McAdams Holds an Edge, but Faces a Shifting Electorate
McAdams enters the race with notable advantages. Millions of dollars have been spent on his behalf by a super PAC tied to the artificial intelligence industry and by New Democrat Majority, a group that supports centrists.
Yet his path isn’t simple. The redrawn district leans dramatically to the left, so much so that former Vice President Kamala Harris would have carried it by 24 percentage points in 2024. That reality has forced McAdams to distance himself from several of his own past positions in order to appeal to the new electorate.
Why This Race Matters to Democrats
For party leaders, the stakes extend well beyond one congressional seat. Democrats see the contest as central to their efforts to steer Utah away from MAGA politics and toward a more moderate future.
The state’s political character offers an opening. While Utah voters have supported President Trump, they also retain affection for the kind of Main Street Republicanism embodied by Mitt Romney, the state’s most recently retired senator. That sensibility creates space for a different kind of appeal.
Members of the Church of Jesus Christ of Latter-day Saints, who make up roughly half of Utah’s population, have grown increasingly weary of Trump. Nationally, 31 percent of church members backed Harris in 2024. Reflecting this shift, thousands of Republicans and unaffiliated voters have requested ballots in Tuesday’s open Democratic primary.
Brian King, chairman of the state Democratic Party, framed the moment as a genuine opportunity to present a new vision to disillusioned voters. The central question, he explained, is which approach the party should take. He posed it as a choice between pitching a progressive message to energize young and disinterested voters, or appealing to disaffected Republicans, unaffiliated voters, and pragmatists.

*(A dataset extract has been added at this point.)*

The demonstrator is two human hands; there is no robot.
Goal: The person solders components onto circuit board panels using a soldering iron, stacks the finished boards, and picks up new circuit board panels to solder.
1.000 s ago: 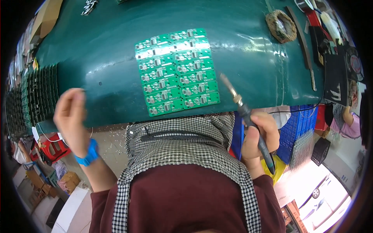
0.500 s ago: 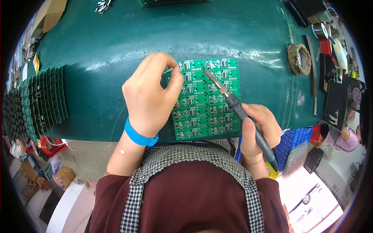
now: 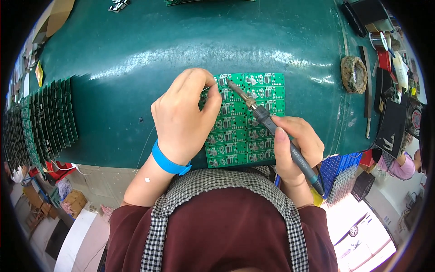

The Fight Over McAdams’s Record
Much of the campaign has centered on McAdams’s voting history. Progressives have hammered him, a member of the Latter-day Saints and former Salt Lake County mayor, for the positions he took while representing a more conservative district in the House.
Among the criticisms:
- He opposed federal funding for abortions.
- He signed on to a Republican effort to force a vote on an anti-abortion bill.
- He opposed environmental and labor goals that progressives consider disqualifying, though he now has support from labor and environmental leaders.
During his unsuccessful 2020 re-election bid, McAdams stated that he supported the teachings of his faith opposing abortion except in cases of rape, incest, danger to the mother’s life, and certain other rare circumstances. Those comments have become a focal point for his opponents.
Blouin has argued that the outside money boosting McAdams is allowing him to rewrite his record. He contended that the party doesn’t need the same figures responsible for compromises he believes have brought the country to the brink of authoritarianism.
A Shifting Stance on Abortion
McAdams’s position on abortion has notably evolved over time, drawing scrutiny from both sides. In past congressional campaigns, he distanced himself from his own prior comments supporting abortion rights. In 2018, he explained that he had opposed anti-abortion bills in the Utah Legislature because they were poorly written, not because he supported the procedure itself.
Now, facing a very different electorate, he has shifted in the opposite direction. Recently, his campaign said he supported abortion rights during his time in the Legislature and even pointed to past opposition research from Republicans as evidence. Last year, he committed to voting in favor of restoring national abortion access.
McAdams maintains that he has always supported a woman’s right to choose. He has said that as far back as 2018, while he held religious reservations about the procedure, he believed abortion decisions should ultimately rest with women themselves.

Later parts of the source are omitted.